About this task →
Write out the entire listing exactly, so that each line matches the original.

(Collected material Opens)

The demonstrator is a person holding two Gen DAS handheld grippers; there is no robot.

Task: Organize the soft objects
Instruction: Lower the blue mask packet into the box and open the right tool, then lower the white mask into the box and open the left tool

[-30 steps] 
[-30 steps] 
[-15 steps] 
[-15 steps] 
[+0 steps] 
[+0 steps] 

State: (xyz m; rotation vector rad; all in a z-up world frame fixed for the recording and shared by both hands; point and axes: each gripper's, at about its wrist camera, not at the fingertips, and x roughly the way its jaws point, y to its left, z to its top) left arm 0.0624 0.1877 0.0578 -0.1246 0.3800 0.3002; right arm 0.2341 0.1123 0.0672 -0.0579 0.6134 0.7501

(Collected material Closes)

Task solution →
The demonstrator is a person holding two Gen DAS handheld grippers; there is no robot.

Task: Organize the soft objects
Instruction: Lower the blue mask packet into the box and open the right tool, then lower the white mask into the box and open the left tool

[-30 steps] 
[-30 steps] 
[-15 steps] 
[-15 steps] 
[+0 steps] 
[+0 steps] 

State: (xyz m; rotation vector rad; all in a z-up world frame fixed for the recording and shared by both hands; point and axes: each gripper's, at about its wrist camera, not at the fingertips, and x roughly the way its jaws point, y to its left, z to its top) left arm 0.0624 0.1877 0.0578 -0.1246 0.3800 0.3002; right arm 0.2341 0.1123 0.0672 -0.0579 0.6134 0.7501

There's nothing left to add to the output.